• _Problem requirements_:
What is needed is a faithful transcription of all the data below, pictures excluded.

• _Provided material_:
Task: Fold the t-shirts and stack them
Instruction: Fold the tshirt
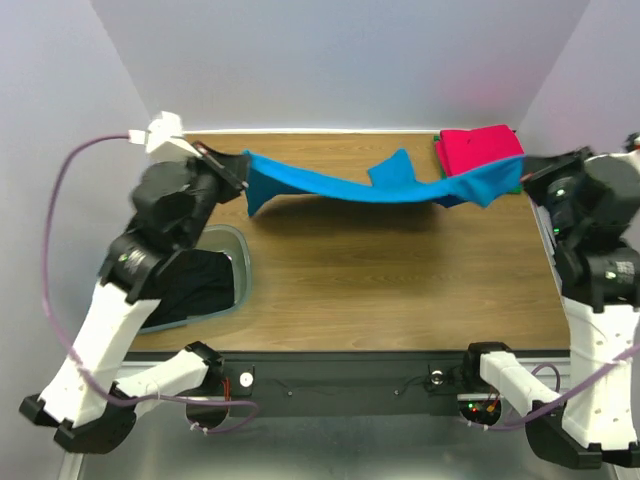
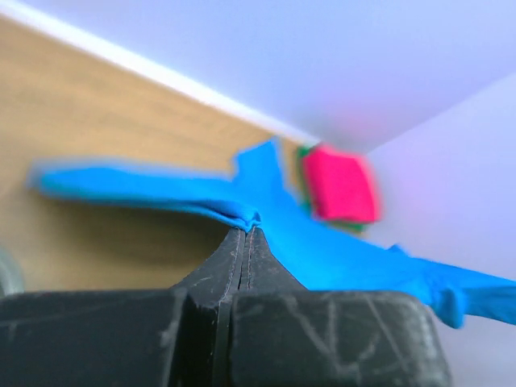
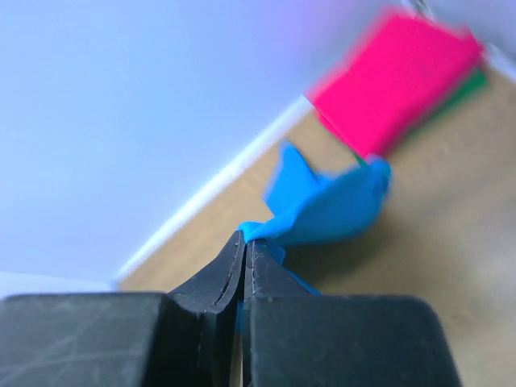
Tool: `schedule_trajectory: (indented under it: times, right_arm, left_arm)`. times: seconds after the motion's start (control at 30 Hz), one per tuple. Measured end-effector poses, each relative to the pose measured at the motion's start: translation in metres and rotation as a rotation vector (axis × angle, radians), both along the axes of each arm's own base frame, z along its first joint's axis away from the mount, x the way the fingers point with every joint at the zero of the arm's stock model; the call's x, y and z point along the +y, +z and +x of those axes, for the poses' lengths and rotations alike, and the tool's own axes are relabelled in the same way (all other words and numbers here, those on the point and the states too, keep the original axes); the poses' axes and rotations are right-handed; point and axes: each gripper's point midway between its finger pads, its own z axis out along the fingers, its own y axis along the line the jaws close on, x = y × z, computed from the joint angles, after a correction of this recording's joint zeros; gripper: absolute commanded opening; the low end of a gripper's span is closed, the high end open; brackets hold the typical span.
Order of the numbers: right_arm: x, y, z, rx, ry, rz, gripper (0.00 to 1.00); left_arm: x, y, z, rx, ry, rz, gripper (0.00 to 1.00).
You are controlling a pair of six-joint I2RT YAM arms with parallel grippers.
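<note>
step: spreading bright blue cloth t-shirt [image 1: 340,185], hung taut above brown wooden table [image 1: 400,290] | left gripper [image 1: 238,172] clamped on one end, right gripper [image 1: 522,183] clamped on other, possibly hem | next: hold tension even, lower flat, clear of folded red-pink cloth shirt [image 1: 480,148]

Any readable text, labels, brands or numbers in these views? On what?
None readable. No legible text on the blue t-shirt, folded red-pink t-shirt, bin, table, left arm or right arm. Both wrist views are partly blurred.
</note>
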Motion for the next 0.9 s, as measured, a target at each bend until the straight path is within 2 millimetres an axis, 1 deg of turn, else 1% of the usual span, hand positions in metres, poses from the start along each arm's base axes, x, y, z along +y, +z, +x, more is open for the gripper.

• _Exercise output_:
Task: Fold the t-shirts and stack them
Instruction: Fold the tshirt
Tool: `schedule_trajectory: (indented under it: times, right_arm, left_arm)`. times: seconds after the motion's start (control at 30 Hz), one per tuple. Measured end-effector poses, each relative to the pose measured at the motion's start: translation in metres and rotation as a rotation vector (axis × angle, radians), both along the axes of each arm's own base frame, z along its first joint's axis away from the mount, x the way the fingers point with every joint at the zero of the arm's stock model; the call's x, y and z point along the +y, +z and +x of those axes, for the poses' lengths and rotations alike, and the tool's own axes are relabelled in the same way (all other words and numbers here, those on the point and the states too, keep the original axes); the poses' axes and rotations are right-handed; point and axes: each gripper's point midway between its finger pads, its own z axis out along the fingers, its own y axis along the line the jaws close on, x = y × z, computed from the joint angles, after a correction of this recording's joint zeros; gripper: absolute commanded opening; the low end of a gripper's span is closed, the high end open; brackets hold the typical span.
Order of the numbers: right_arm: x, y, z, rx, ry, rz, gripper (0.00 to 1.00); left_arm: x, y, z, rx, ry, rz, gripper (0.00 to 1.00).
You are controlling a pair of six-joint I2RT YAM arms with parallel grippers.
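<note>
step: spreading bright blue cloth t-shirt [image 1: 340,185], hung taut above brown wooden table [image 1: 400,290] | left gripper [image 1: 238,172] clamped on one end, right gripper [image 1: 522,183] clamped on other, possibly hem | next: hold tension even, lower flat, clear of folded red-pink cloth shirt [image 1: 480,148]

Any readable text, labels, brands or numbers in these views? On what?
None readable. No legible text on the blue t-shirt, folded red-pink t-shirt, bin, table, left arm or right arm. Both wrist views are partly blurred.
</note>
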Motion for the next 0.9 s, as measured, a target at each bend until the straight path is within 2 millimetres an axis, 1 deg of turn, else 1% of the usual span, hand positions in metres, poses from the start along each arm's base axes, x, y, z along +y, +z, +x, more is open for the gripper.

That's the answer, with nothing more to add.